In December 1987, The Tigers signed a five-month contract extension with Herndon. During the 1988 season, an arthritic knee limited Herndon's ability to continue to play effectively in the outfield. As a result, he appeared in only 76 games, 53 of them as the designated hitter and only 15 in left field. He compiled a career-low .224 batting average and appeared in his last major-league game on October 2, 1988.

Herndon attended spring training with the Oakland A's in 1989 but announced his retirement in March. He had undergone multiple surgeries on both knees and cited long-standing knee injuries as the reason for his retirement.

===Career statistics===
In 1,537 games played over 14 seasons, Herndon compiled a .274 batting average (1334-for-4877) with 605 runs, 186 doubles, 76 triples, 107 home runs, 550 RBI, 353 base on balls, a .322 on-base percentage and a .409 slugging percentage.

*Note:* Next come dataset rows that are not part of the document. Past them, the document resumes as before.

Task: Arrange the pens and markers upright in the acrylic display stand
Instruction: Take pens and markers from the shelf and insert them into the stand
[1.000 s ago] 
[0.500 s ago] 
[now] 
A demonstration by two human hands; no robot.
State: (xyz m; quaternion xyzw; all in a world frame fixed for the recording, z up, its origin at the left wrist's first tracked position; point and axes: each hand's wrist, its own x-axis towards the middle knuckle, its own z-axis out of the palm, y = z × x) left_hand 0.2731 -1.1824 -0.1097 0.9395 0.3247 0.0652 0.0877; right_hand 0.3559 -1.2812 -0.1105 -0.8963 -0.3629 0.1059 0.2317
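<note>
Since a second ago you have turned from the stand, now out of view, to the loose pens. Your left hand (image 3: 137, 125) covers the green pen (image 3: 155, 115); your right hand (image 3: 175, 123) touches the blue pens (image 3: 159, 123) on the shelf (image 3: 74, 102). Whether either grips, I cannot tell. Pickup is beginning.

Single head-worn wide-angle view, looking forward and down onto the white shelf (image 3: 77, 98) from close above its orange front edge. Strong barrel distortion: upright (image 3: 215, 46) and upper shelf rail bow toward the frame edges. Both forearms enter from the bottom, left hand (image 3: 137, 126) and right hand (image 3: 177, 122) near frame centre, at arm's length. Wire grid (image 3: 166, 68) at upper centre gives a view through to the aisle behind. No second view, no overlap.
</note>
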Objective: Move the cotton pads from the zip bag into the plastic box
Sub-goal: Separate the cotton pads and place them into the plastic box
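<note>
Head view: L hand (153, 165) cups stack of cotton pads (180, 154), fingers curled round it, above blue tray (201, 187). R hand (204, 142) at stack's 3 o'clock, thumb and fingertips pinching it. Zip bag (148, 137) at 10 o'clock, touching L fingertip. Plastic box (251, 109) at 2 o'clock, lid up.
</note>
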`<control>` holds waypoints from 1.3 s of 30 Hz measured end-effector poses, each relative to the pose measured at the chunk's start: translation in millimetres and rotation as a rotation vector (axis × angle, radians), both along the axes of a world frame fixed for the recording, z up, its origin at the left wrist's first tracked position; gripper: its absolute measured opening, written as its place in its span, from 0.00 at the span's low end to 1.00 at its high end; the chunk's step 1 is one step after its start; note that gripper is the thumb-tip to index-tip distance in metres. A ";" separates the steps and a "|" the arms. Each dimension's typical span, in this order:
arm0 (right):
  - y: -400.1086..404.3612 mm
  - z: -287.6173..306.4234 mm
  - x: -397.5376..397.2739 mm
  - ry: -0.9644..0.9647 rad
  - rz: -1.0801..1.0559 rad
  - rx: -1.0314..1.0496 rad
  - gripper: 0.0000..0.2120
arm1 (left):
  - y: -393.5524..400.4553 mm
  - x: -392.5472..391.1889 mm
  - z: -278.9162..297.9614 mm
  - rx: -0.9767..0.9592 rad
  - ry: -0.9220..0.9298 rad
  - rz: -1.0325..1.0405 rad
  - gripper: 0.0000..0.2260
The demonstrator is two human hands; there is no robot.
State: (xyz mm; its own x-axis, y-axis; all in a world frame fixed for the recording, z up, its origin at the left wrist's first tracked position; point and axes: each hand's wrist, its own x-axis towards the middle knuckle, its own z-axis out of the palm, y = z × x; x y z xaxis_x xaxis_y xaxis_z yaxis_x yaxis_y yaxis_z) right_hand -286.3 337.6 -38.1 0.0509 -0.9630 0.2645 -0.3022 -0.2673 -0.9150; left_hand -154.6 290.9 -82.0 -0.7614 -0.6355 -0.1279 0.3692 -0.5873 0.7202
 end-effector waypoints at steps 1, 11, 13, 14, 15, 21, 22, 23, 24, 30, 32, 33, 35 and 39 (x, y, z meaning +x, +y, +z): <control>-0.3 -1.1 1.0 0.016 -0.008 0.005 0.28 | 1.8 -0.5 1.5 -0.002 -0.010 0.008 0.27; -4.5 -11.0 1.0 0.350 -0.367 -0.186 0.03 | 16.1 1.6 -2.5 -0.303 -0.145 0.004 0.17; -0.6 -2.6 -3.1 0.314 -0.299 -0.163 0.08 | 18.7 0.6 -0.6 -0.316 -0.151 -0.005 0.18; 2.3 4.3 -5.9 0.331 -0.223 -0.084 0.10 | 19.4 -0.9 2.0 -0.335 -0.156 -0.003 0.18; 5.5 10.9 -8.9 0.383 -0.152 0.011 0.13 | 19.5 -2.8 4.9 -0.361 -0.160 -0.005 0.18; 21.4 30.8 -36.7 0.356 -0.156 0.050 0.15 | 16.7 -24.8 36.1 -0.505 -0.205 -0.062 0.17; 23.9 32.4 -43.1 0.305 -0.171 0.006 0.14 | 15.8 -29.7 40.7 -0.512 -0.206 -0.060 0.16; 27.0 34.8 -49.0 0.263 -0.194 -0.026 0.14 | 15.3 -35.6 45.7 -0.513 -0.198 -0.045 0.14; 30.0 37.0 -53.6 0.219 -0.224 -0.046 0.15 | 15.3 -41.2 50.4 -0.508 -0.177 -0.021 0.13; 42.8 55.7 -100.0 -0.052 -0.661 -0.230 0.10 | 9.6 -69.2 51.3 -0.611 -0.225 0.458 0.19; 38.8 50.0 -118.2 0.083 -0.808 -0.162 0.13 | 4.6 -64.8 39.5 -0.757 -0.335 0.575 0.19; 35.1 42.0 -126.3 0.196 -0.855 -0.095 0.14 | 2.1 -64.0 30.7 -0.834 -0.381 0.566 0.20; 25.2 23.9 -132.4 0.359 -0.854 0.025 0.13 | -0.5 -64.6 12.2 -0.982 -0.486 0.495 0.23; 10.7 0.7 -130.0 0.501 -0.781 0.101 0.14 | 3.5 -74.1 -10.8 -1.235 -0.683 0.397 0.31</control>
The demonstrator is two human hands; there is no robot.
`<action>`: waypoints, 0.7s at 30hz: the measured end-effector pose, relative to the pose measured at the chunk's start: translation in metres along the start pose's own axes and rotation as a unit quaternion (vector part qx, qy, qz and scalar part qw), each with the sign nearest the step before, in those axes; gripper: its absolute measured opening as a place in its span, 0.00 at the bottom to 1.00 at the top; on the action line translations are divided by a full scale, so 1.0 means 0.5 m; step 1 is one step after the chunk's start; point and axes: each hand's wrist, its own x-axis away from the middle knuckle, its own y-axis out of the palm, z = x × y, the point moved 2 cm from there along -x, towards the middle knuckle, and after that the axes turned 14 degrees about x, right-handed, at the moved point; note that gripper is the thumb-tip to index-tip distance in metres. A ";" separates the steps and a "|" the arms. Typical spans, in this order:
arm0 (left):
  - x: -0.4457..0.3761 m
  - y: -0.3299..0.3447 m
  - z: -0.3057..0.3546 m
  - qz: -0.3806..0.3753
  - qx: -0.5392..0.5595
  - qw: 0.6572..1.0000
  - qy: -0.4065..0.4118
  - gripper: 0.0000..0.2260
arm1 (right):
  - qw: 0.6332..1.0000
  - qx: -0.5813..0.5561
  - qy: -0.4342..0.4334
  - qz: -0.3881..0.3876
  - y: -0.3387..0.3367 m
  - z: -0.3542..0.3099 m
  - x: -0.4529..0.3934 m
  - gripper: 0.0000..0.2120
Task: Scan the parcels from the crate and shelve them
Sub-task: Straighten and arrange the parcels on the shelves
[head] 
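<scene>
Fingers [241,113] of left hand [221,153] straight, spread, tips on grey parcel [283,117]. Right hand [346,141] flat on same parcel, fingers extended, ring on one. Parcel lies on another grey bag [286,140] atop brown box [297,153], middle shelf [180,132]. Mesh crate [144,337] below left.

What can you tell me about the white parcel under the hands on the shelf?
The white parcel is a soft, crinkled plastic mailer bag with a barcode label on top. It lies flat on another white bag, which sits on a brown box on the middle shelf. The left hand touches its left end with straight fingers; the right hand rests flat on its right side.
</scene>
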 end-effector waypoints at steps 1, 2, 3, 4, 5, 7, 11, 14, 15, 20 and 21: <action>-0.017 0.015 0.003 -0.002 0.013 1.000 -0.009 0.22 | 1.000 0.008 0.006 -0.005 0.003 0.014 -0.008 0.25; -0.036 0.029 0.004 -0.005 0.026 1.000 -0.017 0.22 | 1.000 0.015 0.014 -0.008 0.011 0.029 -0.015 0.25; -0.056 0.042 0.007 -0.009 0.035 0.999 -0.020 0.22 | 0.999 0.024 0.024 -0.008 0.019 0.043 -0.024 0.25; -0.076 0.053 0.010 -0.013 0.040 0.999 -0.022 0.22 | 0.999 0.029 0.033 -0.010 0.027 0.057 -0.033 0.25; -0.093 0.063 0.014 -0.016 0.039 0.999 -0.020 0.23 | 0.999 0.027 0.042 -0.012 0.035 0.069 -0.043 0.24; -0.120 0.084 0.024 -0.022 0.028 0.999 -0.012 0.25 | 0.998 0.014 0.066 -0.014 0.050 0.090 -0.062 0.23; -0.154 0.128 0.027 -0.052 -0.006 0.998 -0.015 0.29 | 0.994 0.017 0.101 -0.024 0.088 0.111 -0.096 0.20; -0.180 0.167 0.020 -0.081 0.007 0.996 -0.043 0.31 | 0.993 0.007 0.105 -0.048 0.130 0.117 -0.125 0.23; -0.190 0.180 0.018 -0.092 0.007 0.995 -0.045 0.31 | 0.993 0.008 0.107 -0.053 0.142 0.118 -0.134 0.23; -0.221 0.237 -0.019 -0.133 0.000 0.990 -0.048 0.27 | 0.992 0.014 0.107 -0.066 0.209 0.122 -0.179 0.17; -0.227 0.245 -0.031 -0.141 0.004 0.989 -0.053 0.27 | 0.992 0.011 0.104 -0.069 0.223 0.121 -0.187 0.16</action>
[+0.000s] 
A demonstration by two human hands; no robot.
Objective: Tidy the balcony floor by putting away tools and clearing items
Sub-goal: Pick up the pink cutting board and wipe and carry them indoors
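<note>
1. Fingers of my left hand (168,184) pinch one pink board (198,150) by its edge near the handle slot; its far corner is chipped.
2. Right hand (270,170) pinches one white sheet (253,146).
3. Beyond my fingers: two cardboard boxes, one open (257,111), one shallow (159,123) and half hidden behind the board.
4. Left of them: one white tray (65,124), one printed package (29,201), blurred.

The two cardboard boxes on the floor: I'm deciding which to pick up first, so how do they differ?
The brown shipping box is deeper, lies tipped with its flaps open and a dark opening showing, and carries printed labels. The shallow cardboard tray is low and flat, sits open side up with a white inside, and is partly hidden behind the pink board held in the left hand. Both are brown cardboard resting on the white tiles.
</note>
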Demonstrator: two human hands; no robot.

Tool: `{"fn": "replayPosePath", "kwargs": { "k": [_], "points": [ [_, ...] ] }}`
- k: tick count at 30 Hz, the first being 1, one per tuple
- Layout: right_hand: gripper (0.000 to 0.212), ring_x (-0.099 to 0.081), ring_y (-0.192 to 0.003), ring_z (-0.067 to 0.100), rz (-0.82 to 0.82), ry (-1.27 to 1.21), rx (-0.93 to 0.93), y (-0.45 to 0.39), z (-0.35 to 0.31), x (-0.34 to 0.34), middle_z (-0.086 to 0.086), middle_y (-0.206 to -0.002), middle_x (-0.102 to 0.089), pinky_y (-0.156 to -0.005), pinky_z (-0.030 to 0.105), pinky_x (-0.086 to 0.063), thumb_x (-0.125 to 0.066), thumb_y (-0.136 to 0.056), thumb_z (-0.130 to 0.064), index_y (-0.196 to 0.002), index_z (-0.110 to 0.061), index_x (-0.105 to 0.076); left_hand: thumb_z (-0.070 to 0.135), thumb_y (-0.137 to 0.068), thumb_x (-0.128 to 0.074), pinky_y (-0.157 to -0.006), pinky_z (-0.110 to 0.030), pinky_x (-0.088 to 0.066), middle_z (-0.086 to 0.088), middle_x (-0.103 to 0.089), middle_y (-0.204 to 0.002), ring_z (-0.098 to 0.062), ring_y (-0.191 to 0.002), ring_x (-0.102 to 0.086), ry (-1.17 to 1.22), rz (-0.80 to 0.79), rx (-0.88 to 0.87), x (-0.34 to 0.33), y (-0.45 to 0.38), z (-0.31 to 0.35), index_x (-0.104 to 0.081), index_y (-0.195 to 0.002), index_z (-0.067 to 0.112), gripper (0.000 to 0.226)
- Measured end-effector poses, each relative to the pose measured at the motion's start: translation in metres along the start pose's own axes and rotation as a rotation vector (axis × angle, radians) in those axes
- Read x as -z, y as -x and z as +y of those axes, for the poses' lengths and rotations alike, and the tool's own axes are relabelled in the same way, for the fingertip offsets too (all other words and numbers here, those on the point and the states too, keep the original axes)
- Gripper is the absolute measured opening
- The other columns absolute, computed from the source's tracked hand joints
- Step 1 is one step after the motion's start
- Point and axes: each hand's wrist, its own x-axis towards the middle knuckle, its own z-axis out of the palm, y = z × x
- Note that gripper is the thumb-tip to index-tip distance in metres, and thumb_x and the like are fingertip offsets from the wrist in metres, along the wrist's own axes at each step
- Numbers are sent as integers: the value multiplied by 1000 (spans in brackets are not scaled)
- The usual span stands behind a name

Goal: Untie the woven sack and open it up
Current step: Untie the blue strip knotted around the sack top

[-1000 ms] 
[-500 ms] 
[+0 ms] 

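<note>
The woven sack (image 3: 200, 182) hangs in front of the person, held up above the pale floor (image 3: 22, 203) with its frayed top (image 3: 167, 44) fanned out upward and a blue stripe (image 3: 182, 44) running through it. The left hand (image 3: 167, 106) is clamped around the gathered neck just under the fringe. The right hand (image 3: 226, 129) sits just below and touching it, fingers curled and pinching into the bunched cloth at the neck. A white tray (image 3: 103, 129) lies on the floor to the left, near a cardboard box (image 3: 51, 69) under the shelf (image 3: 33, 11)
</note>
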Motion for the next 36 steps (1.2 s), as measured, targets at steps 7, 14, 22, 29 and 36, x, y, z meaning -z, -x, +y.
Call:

Defensively, he posted a .972 fielding percentage at all three outfield positions. In the 1984 World Series and the 1984 and 1987 American League Championship Series he recorded a .310 average (9-for-29) with two home runs and six RBI.

==Coaching career==
In October 1991, Herndon was hired as the Tigers' hitting coach, replacing Vada Pinson. He held that position for eight years from 1992 to 1998.

In 2005, Herndon was hired as the hitting coach for the Lakeland Flying Tigers, a Tigers minor league affiliate. He continued to hold that position in 2022.

==Personal life==
Herndon and his wife Faye had four children. Herndon collected five hits, including a home run, on the day his son was born.